◆ **ABOUT THIS TASK**:
The line with "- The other", the line with "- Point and", and all lines between them in the material below: return these exactly, and no others.

◆ **DATASET SECTION**:
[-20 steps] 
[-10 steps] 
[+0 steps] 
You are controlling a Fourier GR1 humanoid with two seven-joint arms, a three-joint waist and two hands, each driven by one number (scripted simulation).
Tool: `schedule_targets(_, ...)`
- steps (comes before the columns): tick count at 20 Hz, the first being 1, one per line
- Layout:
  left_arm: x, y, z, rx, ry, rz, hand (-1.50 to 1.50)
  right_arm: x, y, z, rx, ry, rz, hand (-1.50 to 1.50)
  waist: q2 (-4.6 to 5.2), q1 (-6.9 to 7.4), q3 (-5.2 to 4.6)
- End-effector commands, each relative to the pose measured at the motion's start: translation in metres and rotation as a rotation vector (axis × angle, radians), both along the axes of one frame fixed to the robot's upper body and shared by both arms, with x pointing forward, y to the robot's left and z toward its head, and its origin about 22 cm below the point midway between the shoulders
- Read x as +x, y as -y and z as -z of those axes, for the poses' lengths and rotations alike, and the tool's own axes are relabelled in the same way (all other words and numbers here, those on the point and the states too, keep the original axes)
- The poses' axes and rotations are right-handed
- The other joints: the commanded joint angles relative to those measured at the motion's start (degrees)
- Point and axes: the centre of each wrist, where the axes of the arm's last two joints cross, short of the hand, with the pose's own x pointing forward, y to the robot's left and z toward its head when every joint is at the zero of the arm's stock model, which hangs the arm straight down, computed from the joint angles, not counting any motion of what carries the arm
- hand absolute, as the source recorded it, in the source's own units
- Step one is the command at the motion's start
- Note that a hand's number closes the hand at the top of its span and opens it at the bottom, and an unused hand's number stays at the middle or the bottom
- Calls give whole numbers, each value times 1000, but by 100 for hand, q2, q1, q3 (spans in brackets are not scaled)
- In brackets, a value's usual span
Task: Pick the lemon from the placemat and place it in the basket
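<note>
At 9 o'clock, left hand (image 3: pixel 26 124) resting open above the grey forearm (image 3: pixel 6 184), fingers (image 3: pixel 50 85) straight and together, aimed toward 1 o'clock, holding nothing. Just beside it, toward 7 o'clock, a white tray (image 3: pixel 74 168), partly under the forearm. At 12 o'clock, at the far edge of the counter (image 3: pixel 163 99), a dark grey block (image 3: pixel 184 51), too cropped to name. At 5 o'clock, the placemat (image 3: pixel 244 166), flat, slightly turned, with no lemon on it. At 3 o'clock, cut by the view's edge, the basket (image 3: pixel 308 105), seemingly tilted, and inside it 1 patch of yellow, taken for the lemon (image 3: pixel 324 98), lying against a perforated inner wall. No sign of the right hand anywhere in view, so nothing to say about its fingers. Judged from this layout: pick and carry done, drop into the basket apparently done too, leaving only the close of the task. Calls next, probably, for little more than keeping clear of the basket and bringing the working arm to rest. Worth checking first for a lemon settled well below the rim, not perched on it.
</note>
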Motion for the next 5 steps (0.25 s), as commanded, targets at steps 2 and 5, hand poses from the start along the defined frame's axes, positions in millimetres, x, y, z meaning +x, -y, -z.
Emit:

◆ **FINISHED EXERCISE**:
- The other joints: the commanded joint angles relative to those measured at the motion's start (degrees)
- Point and axes: the centre of each wrist, where the axes of the arm's last two joints cross, short of the hand, with the pose's own x pointing forward, y to the robot's left and z toward its head when every joint is at the zero of the arm's stock model, which hangs the arm straight down, computed from the joint angles, not counting any motion of what carries the arm

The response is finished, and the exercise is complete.